All his expectations slipped away and he saw her.

His woman in the back row, the one who scowled because she was not like the others. Alma reborn, at first ethereal and later, after feeding on him, corporeal.

Daughter of Eve, the All Mother, cruel as Mother Nature Herself.

Alma.

Leon had done his best by her, but his best had not been enough to keep the fair maiden at bay. She had taken her toll on the Laski children - a maiming here, a stillborn there - and eventually driven his shattering clan from the house. If Our Eden had once been blessed with life, then its history of darkly human deeds had spawned Alma, and its healing power now came at a cost. A cost tallied not by God or nature but by the goddess who still resided here. She had waited until she could wait no more, until she found one who shared her pain, then gambled on his need, his tired lust. Perhaps God or Dr Hobarth's debunked theory of parthenogenesis had been responsible for Shadow's miracle clutch of python eggs. But God's had not been the vengeful hand at work in his wife's demise, in the gruesome termination of Nadia and her unborn. Alma, who had suffered God and man's wrath too long, had long grown tired of the miracle of life. Alma desired only the miracle of her life, a miracle that produced life for her.
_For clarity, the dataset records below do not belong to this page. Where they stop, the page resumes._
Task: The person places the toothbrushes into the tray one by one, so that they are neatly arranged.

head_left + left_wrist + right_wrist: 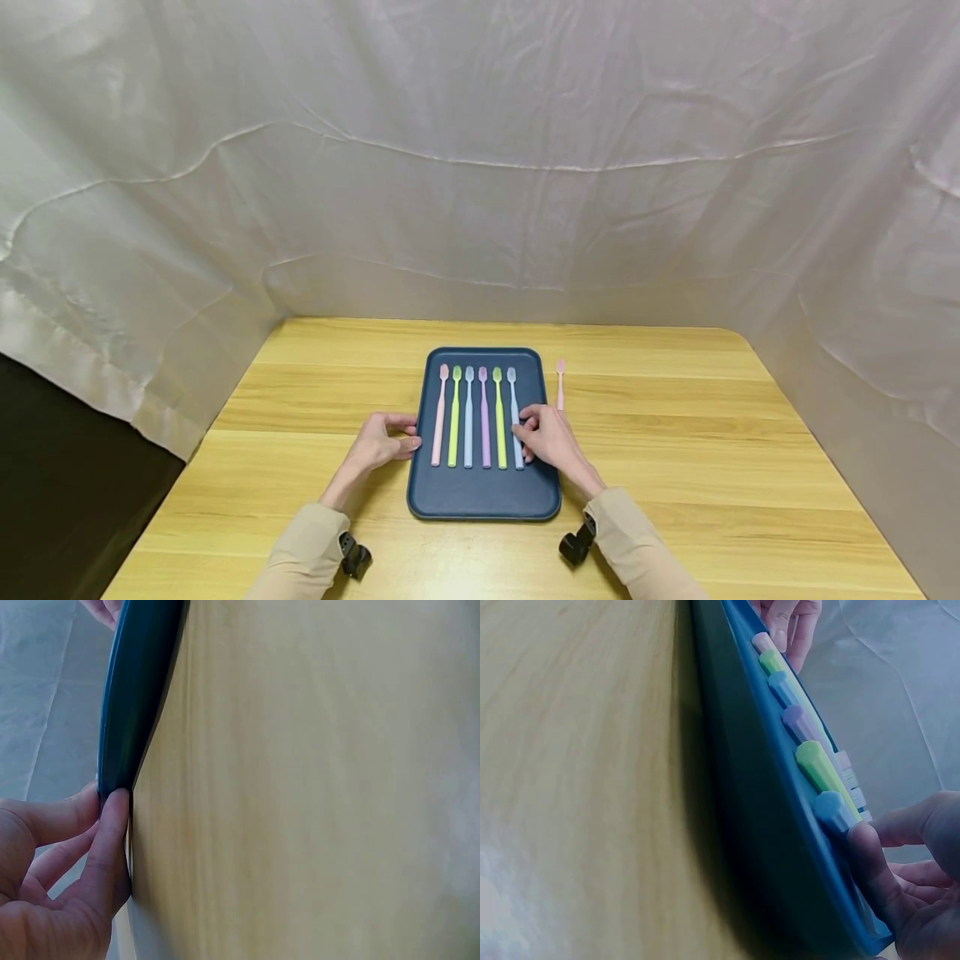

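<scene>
A dark blue tray [483,498] lies on the table with several toothbrushes side by side, heads toward the far end. From the left they run pink [439,417], yellow-green [454,417], light blue [468,417], purple [484,417], green [499,417] and light blue [515,408]. My right hand [551,437] pinches the rightmost light blue toothbrush by its handle between thumb and finger; the right wrist view shows its handle end [835,812] beside the thumb. With thumb and fingers at the tray's left rim, my left hand [386,442] grips the edge.
Another pink toothbrush [560,383] lies on the wooden table [690,433], right of the tray and partly hidden by my right hand. Grey sheeting [480,208] hangs behind the table and along its sides.
</scene>
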Action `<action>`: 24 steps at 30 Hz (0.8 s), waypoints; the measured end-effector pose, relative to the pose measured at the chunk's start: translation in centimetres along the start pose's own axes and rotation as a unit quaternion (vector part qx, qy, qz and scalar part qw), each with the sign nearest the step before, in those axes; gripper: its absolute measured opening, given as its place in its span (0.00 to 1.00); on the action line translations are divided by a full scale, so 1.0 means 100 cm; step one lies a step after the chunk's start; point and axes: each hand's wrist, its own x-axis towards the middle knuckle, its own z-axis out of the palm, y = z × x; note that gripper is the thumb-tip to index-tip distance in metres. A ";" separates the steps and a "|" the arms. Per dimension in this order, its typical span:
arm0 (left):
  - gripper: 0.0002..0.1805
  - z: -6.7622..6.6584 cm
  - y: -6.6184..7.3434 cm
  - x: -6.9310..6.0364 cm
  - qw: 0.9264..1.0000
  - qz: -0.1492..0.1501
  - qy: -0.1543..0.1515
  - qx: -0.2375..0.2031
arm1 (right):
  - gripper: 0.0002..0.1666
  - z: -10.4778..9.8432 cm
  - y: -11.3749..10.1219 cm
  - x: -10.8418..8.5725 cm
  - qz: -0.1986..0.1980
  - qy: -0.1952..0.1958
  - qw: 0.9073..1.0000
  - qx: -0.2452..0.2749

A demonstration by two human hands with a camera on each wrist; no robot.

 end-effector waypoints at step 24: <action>0.23 0.000 0.000 -0.002 1.000 0.008 -0.012 0.006 | 0.17 -0.012 0.009 -0.002 -0.007 0.044 0.997 0.068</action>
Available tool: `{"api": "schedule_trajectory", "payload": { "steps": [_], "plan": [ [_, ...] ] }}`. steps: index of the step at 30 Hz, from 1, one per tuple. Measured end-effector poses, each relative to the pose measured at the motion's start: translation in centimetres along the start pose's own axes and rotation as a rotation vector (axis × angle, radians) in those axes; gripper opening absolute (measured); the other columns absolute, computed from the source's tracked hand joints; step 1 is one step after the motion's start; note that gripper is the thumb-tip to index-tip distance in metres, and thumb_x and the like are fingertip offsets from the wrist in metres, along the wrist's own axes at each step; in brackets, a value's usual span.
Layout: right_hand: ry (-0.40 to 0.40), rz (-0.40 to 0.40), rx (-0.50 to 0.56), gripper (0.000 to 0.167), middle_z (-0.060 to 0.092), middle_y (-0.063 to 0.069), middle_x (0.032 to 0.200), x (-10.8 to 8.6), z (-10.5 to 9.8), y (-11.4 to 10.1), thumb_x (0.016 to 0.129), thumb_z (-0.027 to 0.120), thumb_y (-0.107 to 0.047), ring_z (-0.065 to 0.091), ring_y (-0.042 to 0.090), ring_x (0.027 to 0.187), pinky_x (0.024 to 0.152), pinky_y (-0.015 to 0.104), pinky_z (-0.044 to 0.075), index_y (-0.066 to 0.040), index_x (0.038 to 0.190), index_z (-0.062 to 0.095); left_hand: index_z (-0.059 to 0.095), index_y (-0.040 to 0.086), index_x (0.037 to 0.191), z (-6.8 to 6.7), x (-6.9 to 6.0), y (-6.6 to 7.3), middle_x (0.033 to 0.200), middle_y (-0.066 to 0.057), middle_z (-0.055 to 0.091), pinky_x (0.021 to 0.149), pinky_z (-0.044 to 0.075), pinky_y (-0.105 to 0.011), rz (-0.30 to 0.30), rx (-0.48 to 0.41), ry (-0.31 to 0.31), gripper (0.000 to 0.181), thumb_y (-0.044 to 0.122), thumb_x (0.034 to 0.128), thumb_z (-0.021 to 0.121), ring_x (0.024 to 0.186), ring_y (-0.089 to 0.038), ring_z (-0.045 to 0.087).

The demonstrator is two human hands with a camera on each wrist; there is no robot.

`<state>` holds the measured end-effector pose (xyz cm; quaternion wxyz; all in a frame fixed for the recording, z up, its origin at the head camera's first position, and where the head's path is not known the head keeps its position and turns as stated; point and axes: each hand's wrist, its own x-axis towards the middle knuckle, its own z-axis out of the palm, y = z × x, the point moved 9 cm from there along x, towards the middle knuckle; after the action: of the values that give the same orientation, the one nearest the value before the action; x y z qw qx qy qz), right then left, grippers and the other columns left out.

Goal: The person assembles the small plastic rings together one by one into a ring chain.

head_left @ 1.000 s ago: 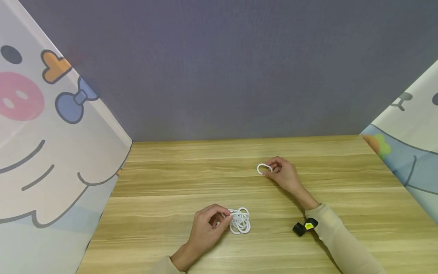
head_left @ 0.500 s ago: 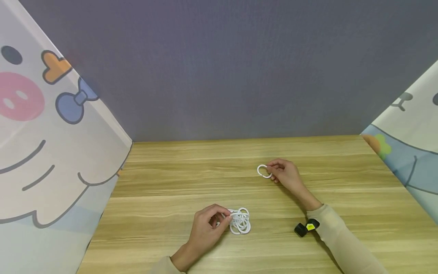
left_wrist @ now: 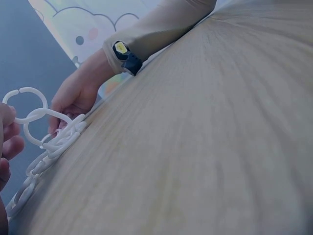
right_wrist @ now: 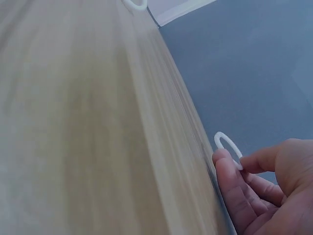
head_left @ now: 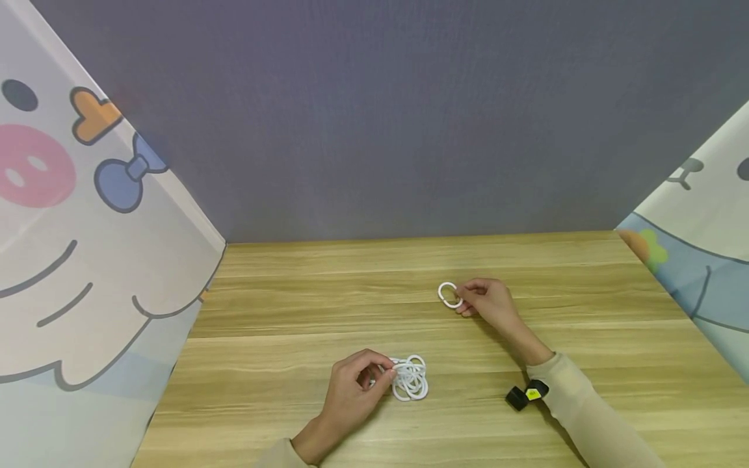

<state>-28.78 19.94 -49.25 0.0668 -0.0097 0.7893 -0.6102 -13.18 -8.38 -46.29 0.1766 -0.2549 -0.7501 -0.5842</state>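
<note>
Thumb and fingertips of the left hand [head_left: 355, 389] pinch one white plastic ring at the left side of a small heap of linked white rings [head_left: 413, 385] on the table. In the left wrist view the pinched ring [left_wrist: 33, 90] stands raised, a small split showing in its top, and other rings hang from it. Farther back and to the right, the right hand [head_left: 490, 304] pinches a single white split ring [head_left: 440, 296] between thumb and fingers. This ring [right_wrist: 226, 140] appears edge-on in the right wrist view, apart from the heap.
The wood-grain table [head_left: 281, 299] meets a grey panel [head_left: 409, 130] at the back. Cartoon-printed panels [head_left: 170, 260] flank it left and right. A black wrist device [head_left: 517, 398] with a yellow mark sits at the right sleeve.
The right hand has turned its ring, which now shows rounder, and shifted slightly nearer the front. The left hand and the heap have stayed in place.
</note>
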Motion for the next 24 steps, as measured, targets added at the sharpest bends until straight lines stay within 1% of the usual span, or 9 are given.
{"api": "schedule_trajectory", "payload": {
  "steps": [4,8,13,18,21,24],
  "plan": [
    [0.0,-0.01,-0.024,0.025,0.078,0.013,0.086,-0.4,0.2,-0.5,0.108,0.069,-0.003,0.073,0.008,0.068,0.064,0.026,0.064,0.02,0.118,0.069,0.077,0.013,0.099,-0.1,0.0,0.0,0.083,-0.002,0.075,0.047,0.04,-0.012,0.003,-0.002,0.004,0.023,-0.006,0.0899,0.086,0.064,0.006,0.049],
    [0.008,-0.034,-0.07,0.02,0.075,0.009,0.081,-0.9,0.4,-1.3,0.107,0.069,-0.002,0.068,0.009,0.067,0.06,0.024,0.062,0.017,0.113,0.072,0.077,0.012,0.1,-0.2,0.0,0.1,0.082,-0.002,0.074,0.048,0.04,-0.012,0.007,-0.004,0.008,0.023,-0.007,0.0896,0.086,0.064,0.005,0.049],
    [0.001,-0.024,-0.093,0.017,0.074,0.006,0.082,-1.6,0.9,-1.7,0.106,0.069,0.0,0.068,0.009,0.066,0.057,0.023,0.06,0.015,0.112,0.072,0.077,0.013,0.099,-0.1,0.0,0.0,0.082,-0.002,0.074,0.048,0.04,-0.012,0.005,-0.007,0.004,0.024,-0.007,0.0896,0.086,0.064,0.006,0.048],
    [-0.006,-0.013,-0.117,0.019,0.077,0.007,0.086,-2.2,1.1,-2.2,0.105,0.072,-0.004,0.071,0.012,0.069,0.058,0.025,0.061,0.012,0.114,0.075,0.077,0.013,0.099,0.0,0.0,0.0,0.082,-0.002,0.074,0.047,0.04,-0.011,0.008,-0.006,0.007,0.024,-0.007,0.0892,0.086,0.063,0.006,0.049],
    [-0.016,-0.008,-0.109,0.019,0.078,0.009,0.088,-2.7,1.3,-2.6,0.105,0.073,-0.006,0.073,0.015,0.07,0.059,0.026,0.062,0.011,0.114,0.076,0.077,0.013,0.099,0.0,0.0,0.0,0.082,-0.002,0.074,0.047,0.04,-0.011,0.017,-0.003,0.011,0.025,-0.007,0.089,0.087,0.063,0.005,0.049],
    [-0.031,-0.008,-0.103,0.019,0.078,0.009,0.087,-3.3,1.5,-3.0,0.106,0.073,-0.007,0.072,0.016,0.068,0.057,0.027,0.061,0.011,0.114,0.076,0.077,0.013,0.099,0.0,0.0,0.0,0.081,-0.002,0.074,0.048,0.04,-0.011,0.024,0.0,0.014,0.024,-0.007,0.089,0.087,0.064,0.005,0.05]
  ]
}}
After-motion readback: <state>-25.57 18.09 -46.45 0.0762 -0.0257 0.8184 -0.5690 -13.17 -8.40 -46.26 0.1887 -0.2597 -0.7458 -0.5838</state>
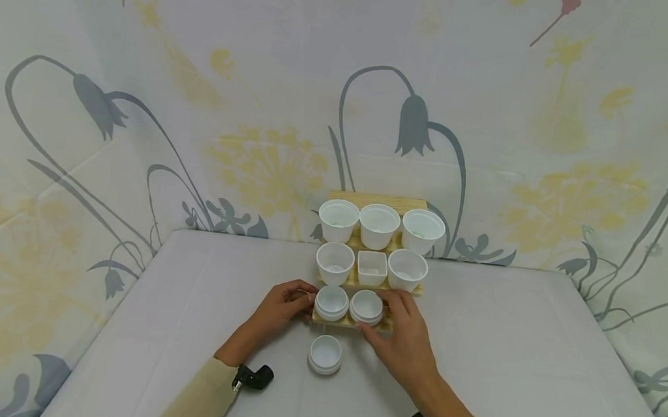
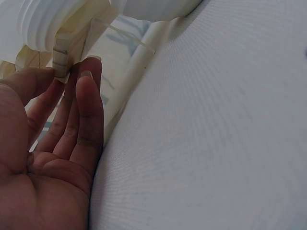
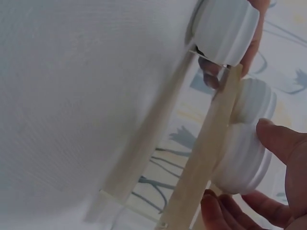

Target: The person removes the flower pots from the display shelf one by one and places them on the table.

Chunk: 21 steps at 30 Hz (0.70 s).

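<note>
In the head view a tiered wooden stand [image 1: 377,201] holds several white cups. On its lowest step are two small round white cups, a left one [image 1: 332,304] and a right one [image 1: 366,308]. My left hand [image 1: 283,307] pinches the left end of that step, thumb on top and fingertips beneath, as the left wrist view shows on the wooden board [image 2: 61,56]. My right hand [image 1: 405,335] grips the right cup [image 3: 243,160], its thumb against the cup and its fingers on the far side. Another round white cup [image 1: 325,355] stands on the table in front of the stand.
On the top step stand three round white cups [image 1: 379,226]. The middle step bears two round cups [image 1: 335,263] and a square white container [image 1: 372,268] between them. A white-covered table [image 1: 505,353] lies below, with a floral cloth [image 1: 284,87] behind.
</note>
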Each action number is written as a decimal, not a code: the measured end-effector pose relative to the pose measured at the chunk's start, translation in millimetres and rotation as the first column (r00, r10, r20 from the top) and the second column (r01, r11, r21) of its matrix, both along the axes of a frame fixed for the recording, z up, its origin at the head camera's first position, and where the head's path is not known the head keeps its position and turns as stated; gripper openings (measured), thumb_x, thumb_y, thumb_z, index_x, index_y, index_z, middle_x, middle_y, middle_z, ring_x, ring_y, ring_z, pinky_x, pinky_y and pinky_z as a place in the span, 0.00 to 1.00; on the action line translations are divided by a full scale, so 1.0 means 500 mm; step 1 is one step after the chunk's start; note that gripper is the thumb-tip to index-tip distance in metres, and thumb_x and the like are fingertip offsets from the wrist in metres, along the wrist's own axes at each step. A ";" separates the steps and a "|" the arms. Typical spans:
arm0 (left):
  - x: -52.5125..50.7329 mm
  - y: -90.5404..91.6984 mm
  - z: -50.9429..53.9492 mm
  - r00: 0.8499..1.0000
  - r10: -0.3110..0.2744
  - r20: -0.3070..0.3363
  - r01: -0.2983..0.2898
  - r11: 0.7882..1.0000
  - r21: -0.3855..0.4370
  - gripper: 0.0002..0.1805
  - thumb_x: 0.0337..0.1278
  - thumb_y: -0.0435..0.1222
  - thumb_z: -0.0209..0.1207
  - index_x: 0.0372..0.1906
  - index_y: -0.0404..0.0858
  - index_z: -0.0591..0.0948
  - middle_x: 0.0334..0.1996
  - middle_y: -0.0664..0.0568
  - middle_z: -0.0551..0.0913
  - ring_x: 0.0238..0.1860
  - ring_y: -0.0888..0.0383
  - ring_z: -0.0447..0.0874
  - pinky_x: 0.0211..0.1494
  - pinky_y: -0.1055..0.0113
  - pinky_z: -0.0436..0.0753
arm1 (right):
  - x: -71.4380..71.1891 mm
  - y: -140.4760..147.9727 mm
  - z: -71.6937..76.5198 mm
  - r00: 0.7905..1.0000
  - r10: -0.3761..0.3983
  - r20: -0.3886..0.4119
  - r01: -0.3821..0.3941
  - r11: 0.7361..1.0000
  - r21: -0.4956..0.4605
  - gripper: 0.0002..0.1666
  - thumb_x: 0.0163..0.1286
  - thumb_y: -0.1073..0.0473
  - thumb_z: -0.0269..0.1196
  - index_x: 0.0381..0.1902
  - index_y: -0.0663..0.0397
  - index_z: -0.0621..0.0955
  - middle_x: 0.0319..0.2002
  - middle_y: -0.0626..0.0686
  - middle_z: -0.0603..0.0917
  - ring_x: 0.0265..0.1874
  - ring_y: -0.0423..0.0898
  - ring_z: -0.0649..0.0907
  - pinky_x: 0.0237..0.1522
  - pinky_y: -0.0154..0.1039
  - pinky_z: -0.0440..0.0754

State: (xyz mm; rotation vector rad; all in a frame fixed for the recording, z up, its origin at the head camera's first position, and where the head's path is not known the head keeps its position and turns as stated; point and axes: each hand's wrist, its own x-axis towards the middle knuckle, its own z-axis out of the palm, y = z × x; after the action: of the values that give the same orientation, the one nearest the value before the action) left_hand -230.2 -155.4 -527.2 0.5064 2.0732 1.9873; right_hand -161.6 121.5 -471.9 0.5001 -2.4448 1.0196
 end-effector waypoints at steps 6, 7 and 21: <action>-0.001 -0.002 0.001 1.000 -0.002 0.001 0.002 1.000 0.000 0.15 0.79 0.31 0.59 0.60 0.25 0.79 0.49 0.39 0.89 0.39 0.59 0.90 0.44 0.65 0.89 | 0.000 -0.006 -0.008 1.000 -0.008 -0.009 0.008 1.000 0.011 0.40 0.50 0.64 0.87 0.58 0.60 0.80 0.54 0.56 0.80 0.47 0.50 0.83 0.49 0.47 0.86; -0.001 -0.002 0.001 1.000 -0.003 0.000 0.003 1.000 -0.001 0.15 0.79 0.31 0.59 0.60 0.25 0.79 0.49 0.39 0.89 0.39 0.58 0.90 0.44 0.65 0.89 | 0.000 -0.007 -0.009 1.000 -0.010 -0.017 0.010 1.000 0.012 0.40 0.49 0.64 0.87 0.58 0.61 0.80 0.54 0.56 0.80 0.46 0.50 0.83 0.48 0.47 0.86; -0.002 0.000 0.000 1.000 0.007 0.006 -0.007 1.000 -0.014 0.15 0.78 0.30 0.59 0.60 0.26 0.80 0.48 0.39 0.89 0.41 0.59 0.90 0.44 0.66 0.89 | -0.002 -0.009 -0.016 0.998 -0.014 -0.053 0.015 1.000 0.025 0.43 0.47 0.67 0.87 0.60 0.63 0.79 0.55 0.56 0.80 0.47 0.52 0.85 0.47 0.46 0.87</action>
State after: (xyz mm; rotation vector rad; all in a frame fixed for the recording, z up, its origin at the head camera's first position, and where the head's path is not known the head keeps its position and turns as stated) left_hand -231.2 -155.4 -527.2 0.4904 2.0865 1.9748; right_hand -162.5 117.0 -479.7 0.5111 -2.4139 0.9581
He understood now that she would keep exacting her pound of flesh until she was given one to call her own. If fate had delivered him to her, his longing opened the door for her. Each taking new life from their darkest couplings. She had fed on him, then Nadia, and finally Jo. Alma had fed until she was finally strong enough to claim Jo and finish her work. Tonight she had offered him one last glimpse of the other mothers - Holly, Nadia, Jo - and one final choice.